Re: The Unacceptable
>>>"Cloud computing - the ability to buy proven solutions on a pay-as-you-go basis - is what lets government make this change. Once we recognise that we're not different and that we don't need special IT, then we can buy what everyone else is already buying and using"
In many cases the UK Government ARE however special; the idea that they are not is one of the biggest falsehoods in the whole Cloud First debacle. Seems you believed it...
GDS and Cabinet Office have tried to hang on to that old chestnut for years, whilst steadfastly ignoring that UK Gov are bound by legislation - both national and international - that commercial organisations are not, and that their data differs significantly from corporate data both in terms of its sensitivity and its scale.
Few companies deal with data that can result in death or serious injury if its incorrectly handled, whereas every local authority in the land does so, and Central Government, NHS and blue-light services do so at massive scale.
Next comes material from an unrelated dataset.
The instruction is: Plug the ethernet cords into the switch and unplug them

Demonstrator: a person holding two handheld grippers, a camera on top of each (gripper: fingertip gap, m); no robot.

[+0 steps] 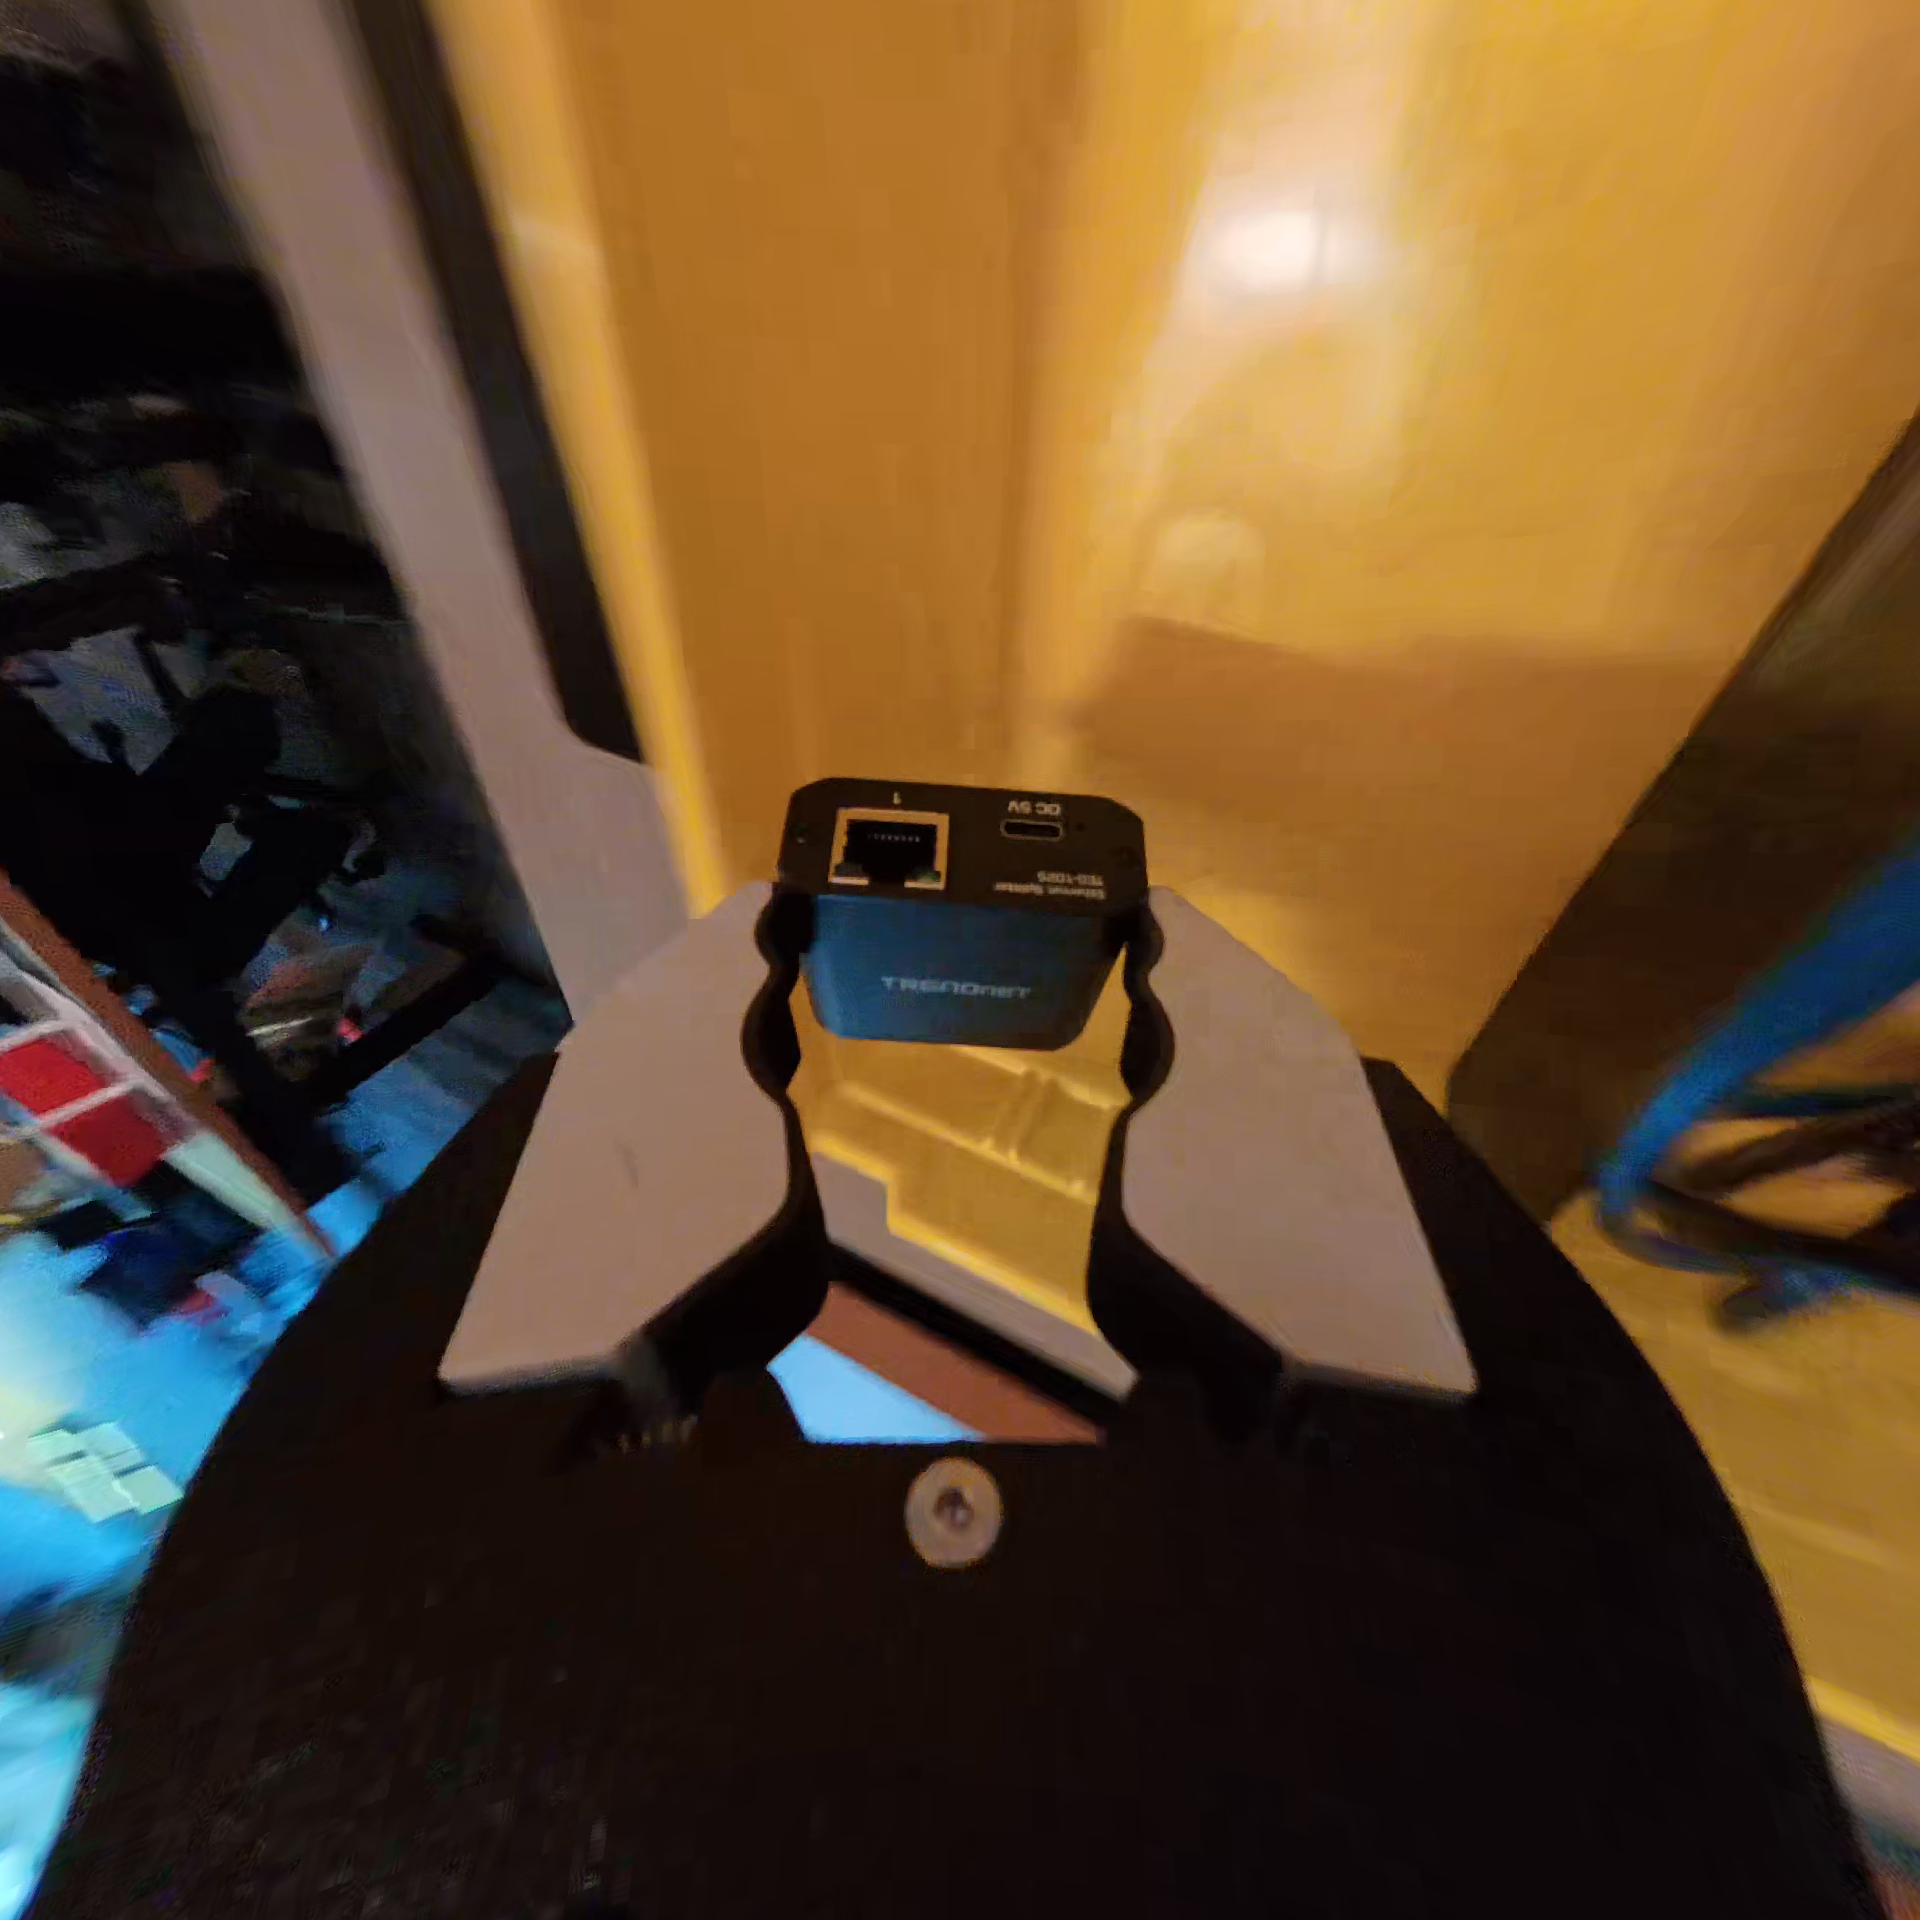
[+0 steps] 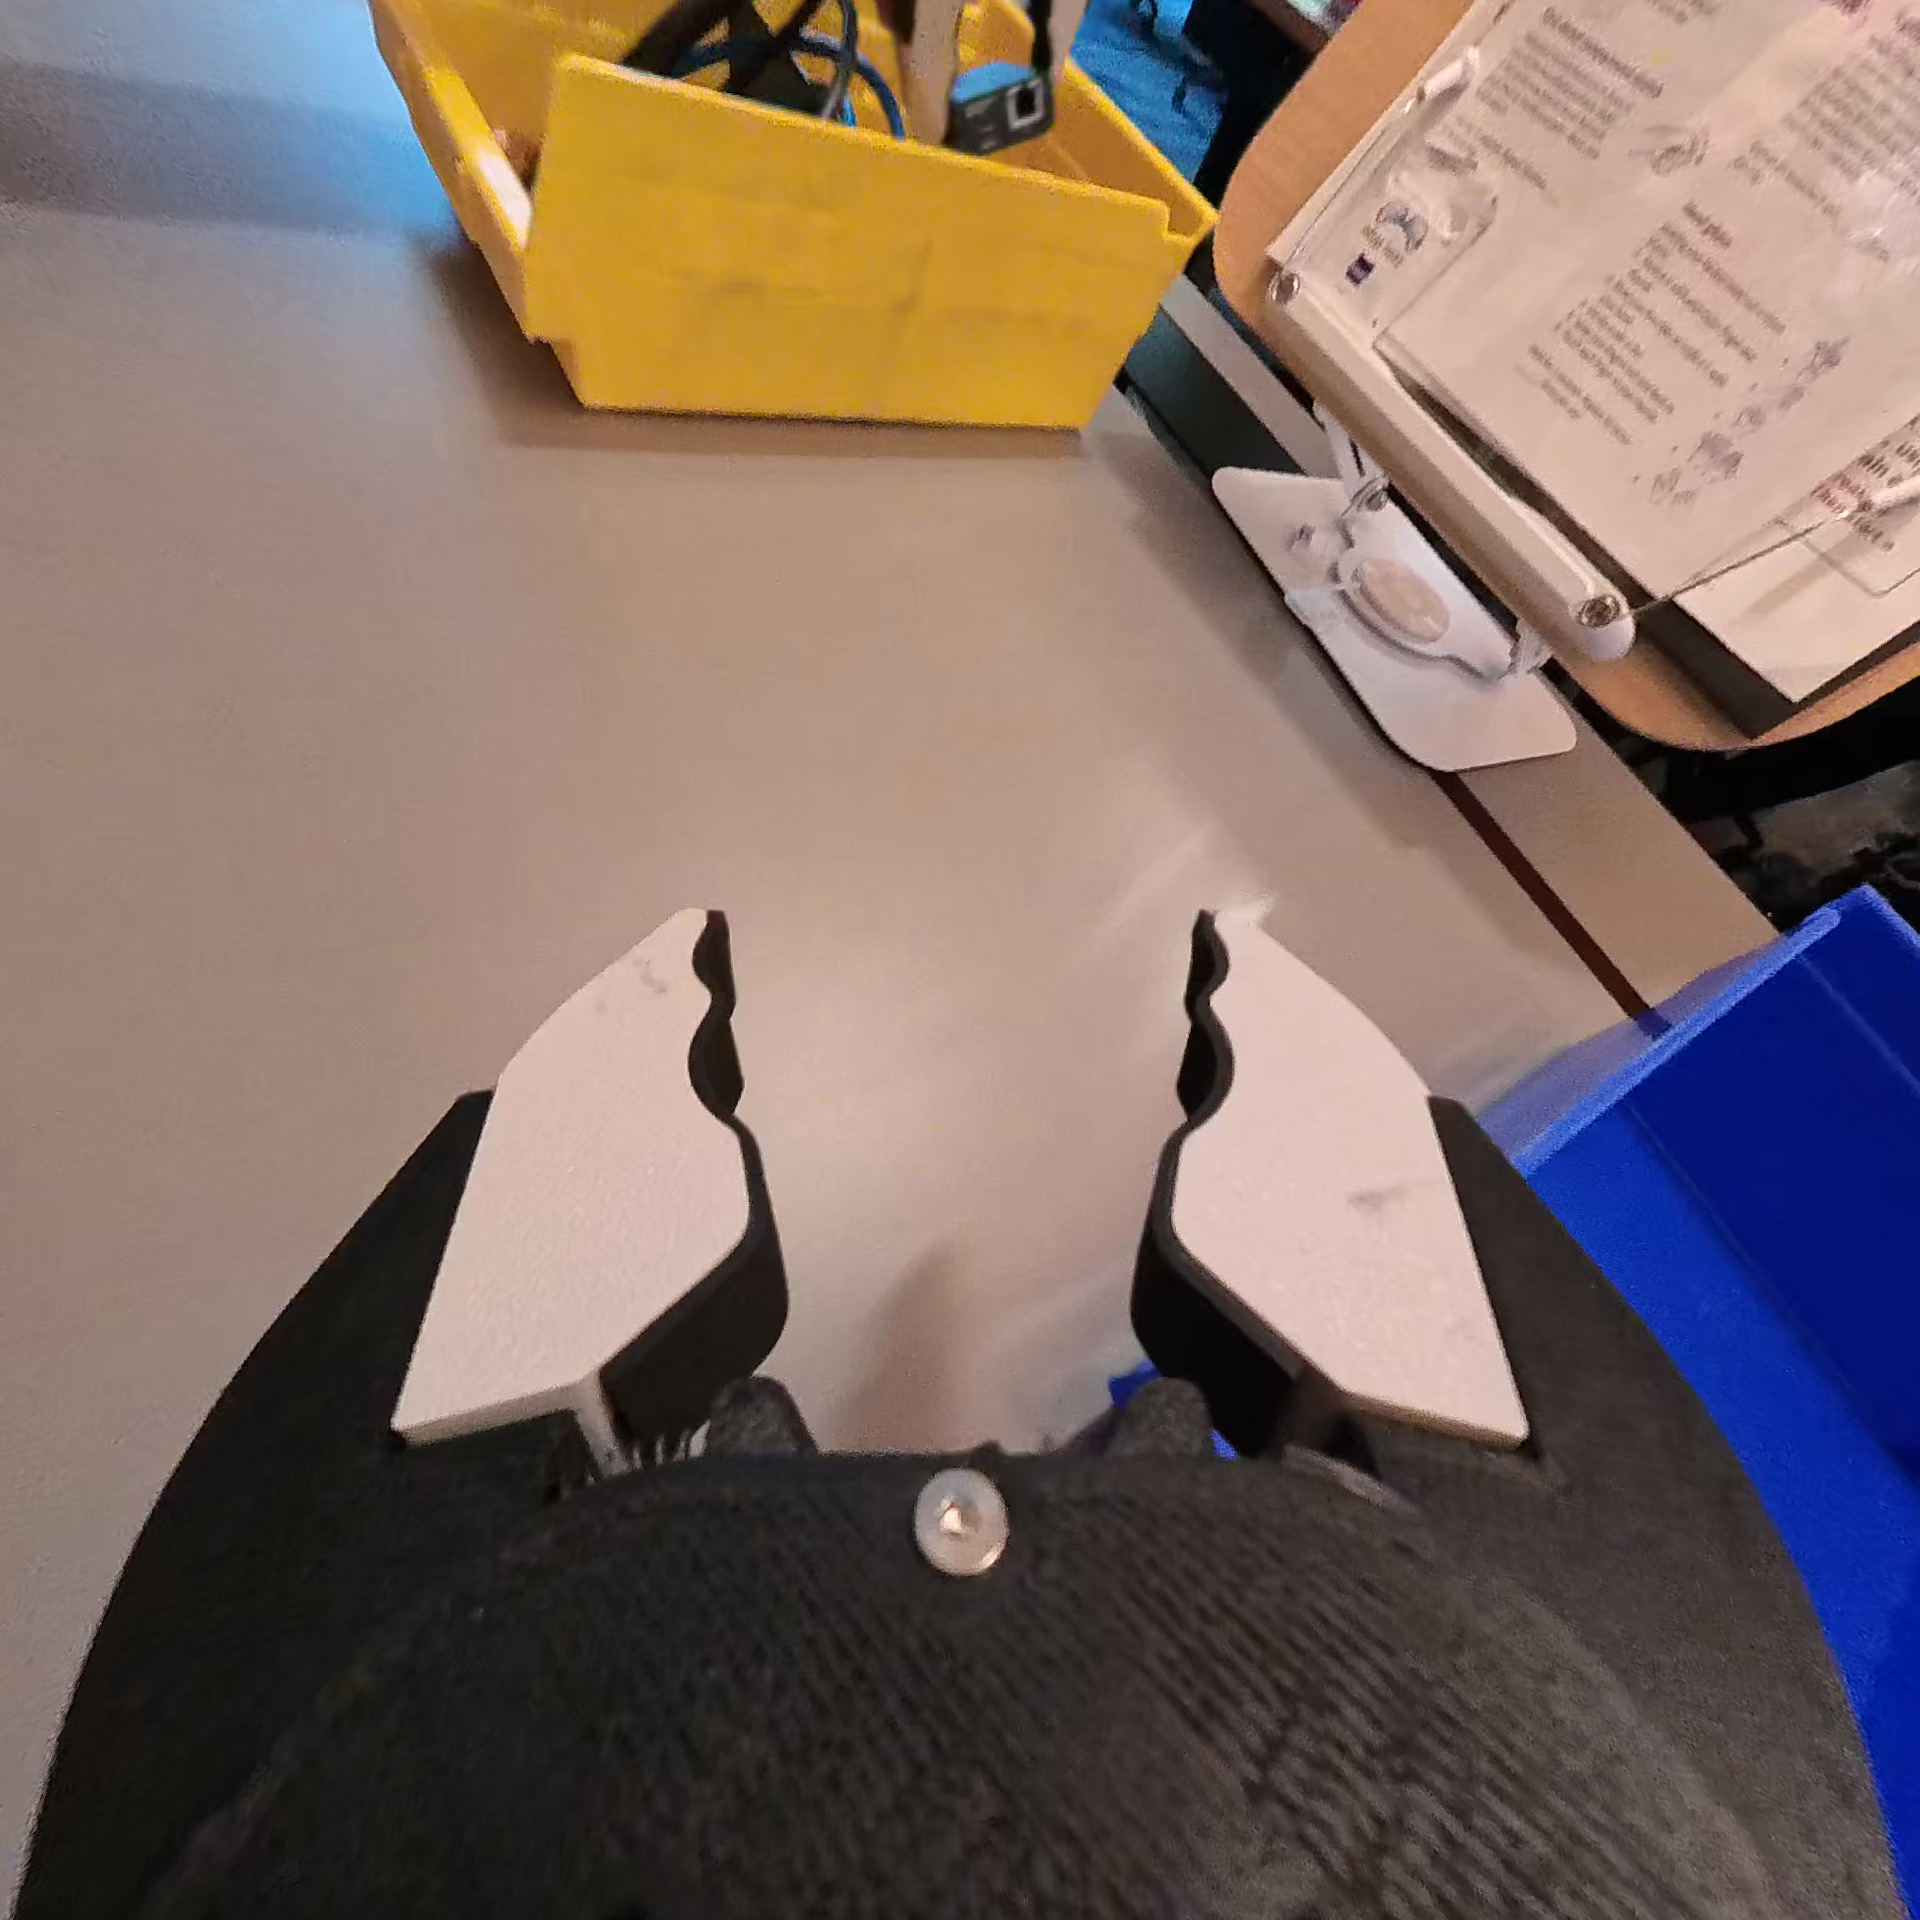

To be fair there are plenty of 'digital leaders' across Gov who have done the same - ignoring the factors that should have constrained, informed, or steered their cloud adoption such as Policy, Legislation and just the wisdom of not putting all our national eggs into a couple of (admittedly large) non-UK owned baskets.
These services are of course also not designed for high value Government data - the terms of service for both AWS and Microsoft specifically say as much in their terms of service - and yet HMG continue to put more and more data and critical UK National systems into these commodity platforms.
The nirvana you suggest of simple mobility and SME competition are a pipe dream - we're ten years into Cloud first now and still largely using these Cloud Providers just like we used Managed Service Providers - moving legacy systems with minor change from virtualised datacentres into Cloud. SME's get crumbs from the table whilst managing the move into Cloud remains the preserve of the big SI's and Consultancies,
Where we DO re-engineer its to couple ourselves ever more tightly into the Cloud providers platform - using their services and literally 'coding by technology platform' in many cases - creating systems that are genuinely portable costs money, and the UK Gov has prioritised speed and cost over consideration of how we might exit the Cloud.
The UK also adopted these global spanning Cloud Services at the expense of their own domestic market, and the few who have tried to co-exist with them have been undermined by Gov Policies (or more specifically by those ignoring Government Policies that SHOULD have controlled this sprawl and ensured that high value data never made it on to these platforms). There are few choices available for anyone seeking to move complex AWS or Azure optimised workloads to a different platform - and many of those who continue to exist in the UK are really just satellites of the big boys - offering hybrid solutions, not true alternatives.
Even if we had those platforms, almost the entire UK workforce today have re-trained to become AWS or Microsoft Azure engineers - and who can blame them when the past 10 years has had that as the sole direction of travel?
The article suggests we've now hit a commercial tipping point - AWS & Microsoft no longer need to give introductory discounts, their UK Government business has hit the critical mass to ensure we can't readily leave, and a long-term revenue stream is gauranteed, so we'll of course be reverted to the locked in customer pricing... that's standard practice in most industries, so I can't criticise them too much for doing so TBH.
Its naivety and lack of foresight on the part of UK Gov commercial and digital teams that's led us to this position, along with the headlong rush across Gov Depts to buy into AWS & Microsoft without giving any consideration to the long-term implications. "Buy in haste, repent at leisure" has never been more relevant.
The CDDO suggestion to resolve this?
Lets repackage and re-brand it and then buy more of the same.
That's not a strategy - its capitulation.
I DO hope whomever makes up the new Government has more imagination, gumption, and smeddum than this lot.